__What is expected__:
Search the material below for the string "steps" and extract each line that has it.

__Data block__:
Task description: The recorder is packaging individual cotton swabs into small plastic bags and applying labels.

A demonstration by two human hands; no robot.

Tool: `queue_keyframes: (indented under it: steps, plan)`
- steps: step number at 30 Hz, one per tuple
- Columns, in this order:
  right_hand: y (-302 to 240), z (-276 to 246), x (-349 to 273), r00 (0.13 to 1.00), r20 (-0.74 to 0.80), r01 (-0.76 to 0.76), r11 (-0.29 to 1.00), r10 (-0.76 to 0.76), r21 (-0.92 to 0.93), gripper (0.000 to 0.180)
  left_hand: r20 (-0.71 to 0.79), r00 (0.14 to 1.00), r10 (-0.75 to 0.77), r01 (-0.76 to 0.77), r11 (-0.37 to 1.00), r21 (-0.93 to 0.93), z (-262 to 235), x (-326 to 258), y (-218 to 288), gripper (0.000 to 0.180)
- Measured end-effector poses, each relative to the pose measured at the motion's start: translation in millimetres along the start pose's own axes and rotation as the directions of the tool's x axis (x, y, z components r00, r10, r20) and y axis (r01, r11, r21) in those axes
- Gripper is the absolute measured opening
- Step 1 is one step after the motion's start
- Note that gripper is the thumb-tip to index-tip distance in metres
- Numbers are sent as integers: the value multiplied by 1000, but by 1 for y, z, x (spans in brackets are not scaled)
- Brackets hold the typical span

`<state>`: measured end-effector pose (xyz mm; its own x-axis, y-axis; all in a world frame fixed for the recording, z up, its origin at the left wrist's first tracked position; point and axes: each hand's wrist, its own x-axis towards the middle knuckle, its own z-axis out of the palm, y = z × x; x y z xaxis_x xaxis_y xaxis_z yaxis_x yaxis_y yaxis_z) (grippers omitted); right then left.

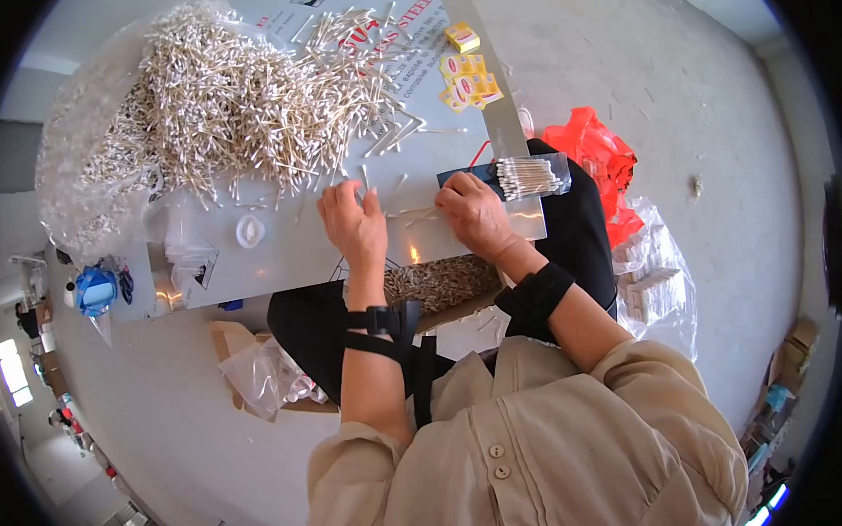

__Output of the task__:
Tool: `queue_keyframes: (indented under it: steps, plan)`
- steps: step number at 30 Hz, one per tuple

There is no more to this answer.